C’est à se demander comment se débrouillent l’ensemble des familles
algériennes pour être au rendez-vous des différentes fêtes comme c’est le cas en ce début d’année 2015: soirée du réveillon, El Mawlid En Nabaoui et, dans quelques jours, le nouvel an berbère (Yennayer). Comment se débrouillent-elles simplement pour subvenir aux besoins les plus élémentaires et faire face aux contraintes, de plus en plus, nombreuses et diversifiées du quotidien? La vie est chère, trop chère, l’austérité dictée par la conjoncture politique s’invite dans les foyers et dans tous les domaines d’activités, mais les Algériens dépensent.

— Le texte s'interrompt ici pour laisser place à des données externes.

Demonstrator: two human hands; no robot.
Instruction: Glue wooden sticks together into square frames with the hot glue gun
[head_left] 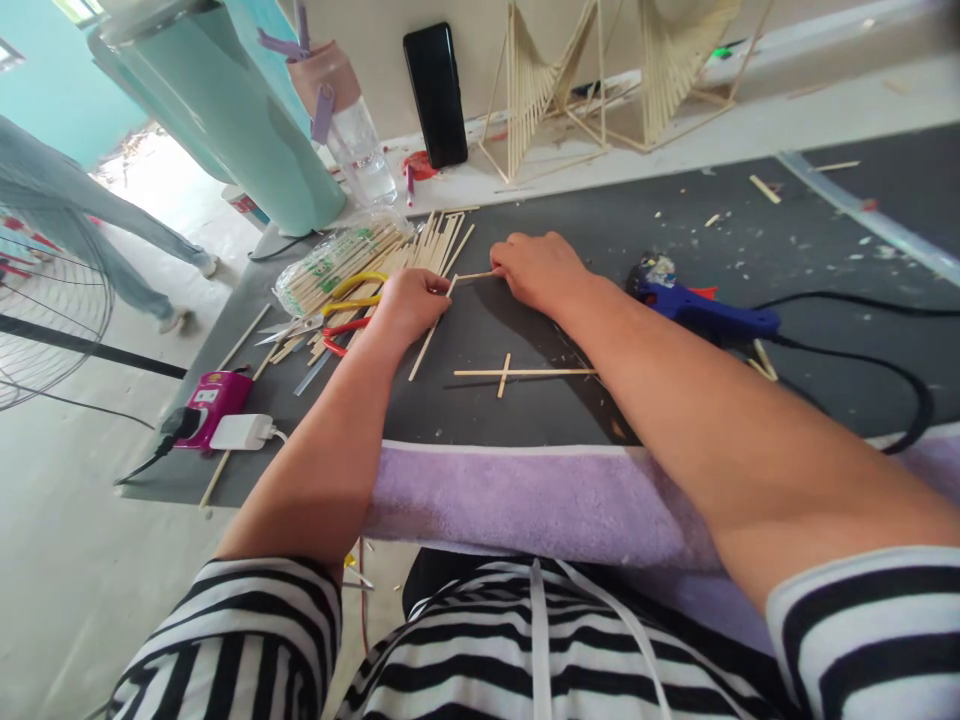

Ils dépensent encore et toujours. La nouveauté pour cette année qui concrétise la suppression de l’article 87 bis, confirmée une nouvelle fois par le secrétaire générale de l’Ugta, Sidi Saïd, lors de la tenue du quatrième congrès de l’organisation
syndicale, est aussi le retour du crédit à la consommation. Voilà qui redonne espoir à beaucoup de pouvoir enfin acquérir des

produits et appareils, ceux électroménagers notamment et même un véhicule, grâce au paiement par facilités. Une bénédiction pour les bénéficiaires des logements sociaux et autres qui n’hésiteront pas à se rendre dans les magasins, certainement nombreux, qui proposeront de quoi équiper sa maison, bien et vite. Le SG de l’Ugta a toutefois insisté sur le fait que seuls les produits fabriqués localement seront concernés par cette reprise du crédit à la consommation. Manière d’encourager la production locale, sa
commercialisation et son extension à tous les produits qui deviennent désormais indispensables. Ce n’est pas un problème, soutiennent des familles. «L’essentiel et que ça revienne. Ce qui nous intéresse, c’est surtout l’achat des appareils électroménagers. Nous en avons ici en Algérie, fabriqués en Algérie et ils sont de très bonne qualité. Nous avons l’Eniem, Condor… il ne faut pas sous-estimer ce que font ces entreprises», lance une femme, la
cinquantaine. Un homme, la quarantaine, nouvellement marié, affirme avec le sourire: «Je suis nouveau marié. Comme je fais partie des souscripteurs au programme Aadl 2001, j’espère avoir les clés de mon logement au plus tard à la fin de cette année. D’ores et déjà, je pense à son équipement. J’ai mis de côté la somme nécessaire pour le paiement de la deuxième tranche du logement et je
m’organise pour le reste.» Sa femme, elle aussi salariée, affirme applaudir ce retour du crédit à la consommation: «Bien sûr que c’est une bonne chose. Nous ne pouvons pas payer cash, tout est cher, et une maison, il faut
l’équiper, il faut la meubler». La jeune dame soutient que ce sera bénéfique pour tous: «Tout le monde trouvera son compte surtout avec ces différentes formules d’achat que présentent ces entreprises nationales».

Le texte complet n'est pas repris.